#### [Instructions to follow]
The complete listing should be copied out exactly.

---------- Supplied material

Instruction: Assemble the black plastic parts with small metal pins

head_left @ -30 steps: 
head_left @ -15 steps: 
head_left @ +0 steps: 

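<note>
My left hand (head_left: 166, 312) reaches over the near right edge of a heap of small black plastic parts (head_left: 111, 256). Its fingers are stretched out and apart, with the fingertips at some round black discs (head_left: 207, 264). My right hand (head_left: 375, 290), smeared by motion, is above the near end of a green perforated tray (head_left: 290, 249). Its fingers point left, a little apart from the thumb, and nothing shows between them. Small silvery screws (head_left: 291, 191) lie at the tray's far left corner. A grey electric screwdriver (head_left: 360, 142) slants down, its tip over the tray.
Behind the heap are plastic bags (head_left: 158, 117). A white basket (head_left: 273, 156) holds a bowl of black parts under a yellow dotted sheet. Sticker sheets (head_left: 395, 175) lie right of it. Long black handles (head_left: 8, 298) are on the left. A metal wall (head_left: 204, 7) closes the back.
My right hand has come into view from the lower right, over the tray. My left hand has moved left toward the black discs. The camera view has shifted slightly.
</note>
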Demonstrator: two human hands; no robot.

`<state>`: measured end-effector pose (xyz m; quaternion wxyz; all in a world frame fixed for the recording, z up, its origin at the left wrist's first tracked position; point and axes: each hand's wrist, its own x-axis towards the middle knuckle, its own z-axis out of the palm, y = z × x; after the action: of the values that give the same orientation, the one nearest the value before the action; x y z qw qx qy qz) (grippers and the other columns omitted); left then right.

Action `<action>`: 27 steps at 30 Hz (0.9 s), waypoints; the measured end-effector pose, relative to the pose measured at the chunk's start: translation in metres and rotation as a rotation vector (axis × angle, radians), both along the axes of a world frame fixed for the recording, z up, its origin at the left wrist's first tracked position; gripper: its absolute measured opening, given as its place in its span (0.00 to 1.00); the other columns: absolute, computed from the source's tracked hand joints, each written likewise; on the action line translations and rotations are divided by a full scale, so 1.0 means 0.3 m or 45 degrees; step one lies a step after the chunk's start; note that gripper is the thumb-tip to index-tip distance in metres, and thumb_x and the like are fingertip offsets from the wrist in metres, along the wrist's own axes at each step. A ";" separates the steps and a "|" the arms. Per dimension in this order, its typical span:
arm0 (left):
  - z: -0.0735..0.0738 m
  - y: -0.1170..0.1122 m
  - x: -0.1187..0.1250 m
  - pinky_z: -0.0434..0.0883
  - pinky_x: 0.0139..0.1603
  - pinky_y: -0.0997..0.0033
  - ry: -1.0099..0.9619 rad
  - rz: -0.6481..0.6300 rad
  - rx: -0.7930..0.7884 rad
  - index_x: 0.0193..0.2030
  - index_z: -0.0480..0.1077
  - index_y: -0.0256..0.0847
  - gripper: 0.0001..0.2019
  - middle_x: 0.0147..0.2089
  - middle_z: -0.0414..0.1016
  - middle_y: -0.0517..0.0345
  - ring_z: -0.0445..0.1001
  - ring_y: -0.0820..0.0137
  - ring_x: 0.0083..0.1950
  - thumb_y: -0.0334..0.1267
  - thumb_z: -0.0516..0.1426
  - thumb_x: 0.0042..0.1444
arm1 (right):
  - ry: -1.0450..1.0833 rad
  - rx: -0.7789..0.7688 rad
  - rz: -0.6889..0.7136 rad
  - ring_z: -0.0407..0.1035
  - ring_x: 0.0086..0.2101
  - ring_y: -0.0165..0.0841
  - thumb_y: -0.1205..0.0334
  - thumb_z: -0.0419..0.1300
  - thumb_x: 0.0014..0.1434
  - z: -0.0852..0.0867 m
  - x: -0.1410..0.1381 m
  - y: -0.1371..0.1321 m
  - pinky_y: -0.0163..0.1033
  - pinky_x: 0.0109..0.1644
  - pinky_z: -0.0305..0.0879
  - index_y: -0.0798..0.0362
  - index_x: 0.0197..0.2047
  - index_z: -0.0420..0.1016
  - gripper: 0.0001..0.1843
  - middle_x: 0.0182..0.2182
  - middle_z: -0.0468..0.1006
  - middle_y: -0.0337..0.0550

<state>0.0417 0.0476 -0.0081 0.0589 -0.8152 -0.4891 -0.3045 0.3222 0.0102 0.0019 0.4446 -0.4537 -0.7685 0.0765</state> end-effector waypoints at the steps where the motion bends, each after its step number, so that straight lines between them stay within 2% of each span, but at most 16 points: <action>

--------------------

#### [Answer section]
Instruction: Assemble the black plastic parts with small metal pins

head_left @ -30 steps: 
head_left @ -15 steps: 
head_left @ +0 steps: 

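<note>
My left hand (head_left: 166, 312) reaches over the near right edge of a heap of small black plastic parts (head_left: 111, 256). Its fingers are stretched out and apart, with the fingertips at some round black discs (head_left: 207, 264). My right hand (head_left: 375, 290), smeared by motion, is above the near end of a green perforated tray (head_left: 290, 249). Its fingers point left, a little apart from the thumb, and nothing shows between them. Small silvery screws (head_left: 291, 191) lie at the tray's far left corner. A grey electric screwdriver (head_left: 360, 142) slants down, its tip over the tray.
Behind the heap are plastic bags (head_left: 158, 117). A white basket (head_left: 273, 156) holds a bowl of black parts under a yellow dotted sheet. Sticker sheets (head_left: 395, 175) lie right of it. Long black handles (head_left: 8, 298) are on the left. A metal wall (head_left: 204, 7) closes the back.
My right hand has come into view from the lower right, over the tray. My left hand has moved left toward the black discs. The camera view has shifted slightly.
</note>
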Demonstrator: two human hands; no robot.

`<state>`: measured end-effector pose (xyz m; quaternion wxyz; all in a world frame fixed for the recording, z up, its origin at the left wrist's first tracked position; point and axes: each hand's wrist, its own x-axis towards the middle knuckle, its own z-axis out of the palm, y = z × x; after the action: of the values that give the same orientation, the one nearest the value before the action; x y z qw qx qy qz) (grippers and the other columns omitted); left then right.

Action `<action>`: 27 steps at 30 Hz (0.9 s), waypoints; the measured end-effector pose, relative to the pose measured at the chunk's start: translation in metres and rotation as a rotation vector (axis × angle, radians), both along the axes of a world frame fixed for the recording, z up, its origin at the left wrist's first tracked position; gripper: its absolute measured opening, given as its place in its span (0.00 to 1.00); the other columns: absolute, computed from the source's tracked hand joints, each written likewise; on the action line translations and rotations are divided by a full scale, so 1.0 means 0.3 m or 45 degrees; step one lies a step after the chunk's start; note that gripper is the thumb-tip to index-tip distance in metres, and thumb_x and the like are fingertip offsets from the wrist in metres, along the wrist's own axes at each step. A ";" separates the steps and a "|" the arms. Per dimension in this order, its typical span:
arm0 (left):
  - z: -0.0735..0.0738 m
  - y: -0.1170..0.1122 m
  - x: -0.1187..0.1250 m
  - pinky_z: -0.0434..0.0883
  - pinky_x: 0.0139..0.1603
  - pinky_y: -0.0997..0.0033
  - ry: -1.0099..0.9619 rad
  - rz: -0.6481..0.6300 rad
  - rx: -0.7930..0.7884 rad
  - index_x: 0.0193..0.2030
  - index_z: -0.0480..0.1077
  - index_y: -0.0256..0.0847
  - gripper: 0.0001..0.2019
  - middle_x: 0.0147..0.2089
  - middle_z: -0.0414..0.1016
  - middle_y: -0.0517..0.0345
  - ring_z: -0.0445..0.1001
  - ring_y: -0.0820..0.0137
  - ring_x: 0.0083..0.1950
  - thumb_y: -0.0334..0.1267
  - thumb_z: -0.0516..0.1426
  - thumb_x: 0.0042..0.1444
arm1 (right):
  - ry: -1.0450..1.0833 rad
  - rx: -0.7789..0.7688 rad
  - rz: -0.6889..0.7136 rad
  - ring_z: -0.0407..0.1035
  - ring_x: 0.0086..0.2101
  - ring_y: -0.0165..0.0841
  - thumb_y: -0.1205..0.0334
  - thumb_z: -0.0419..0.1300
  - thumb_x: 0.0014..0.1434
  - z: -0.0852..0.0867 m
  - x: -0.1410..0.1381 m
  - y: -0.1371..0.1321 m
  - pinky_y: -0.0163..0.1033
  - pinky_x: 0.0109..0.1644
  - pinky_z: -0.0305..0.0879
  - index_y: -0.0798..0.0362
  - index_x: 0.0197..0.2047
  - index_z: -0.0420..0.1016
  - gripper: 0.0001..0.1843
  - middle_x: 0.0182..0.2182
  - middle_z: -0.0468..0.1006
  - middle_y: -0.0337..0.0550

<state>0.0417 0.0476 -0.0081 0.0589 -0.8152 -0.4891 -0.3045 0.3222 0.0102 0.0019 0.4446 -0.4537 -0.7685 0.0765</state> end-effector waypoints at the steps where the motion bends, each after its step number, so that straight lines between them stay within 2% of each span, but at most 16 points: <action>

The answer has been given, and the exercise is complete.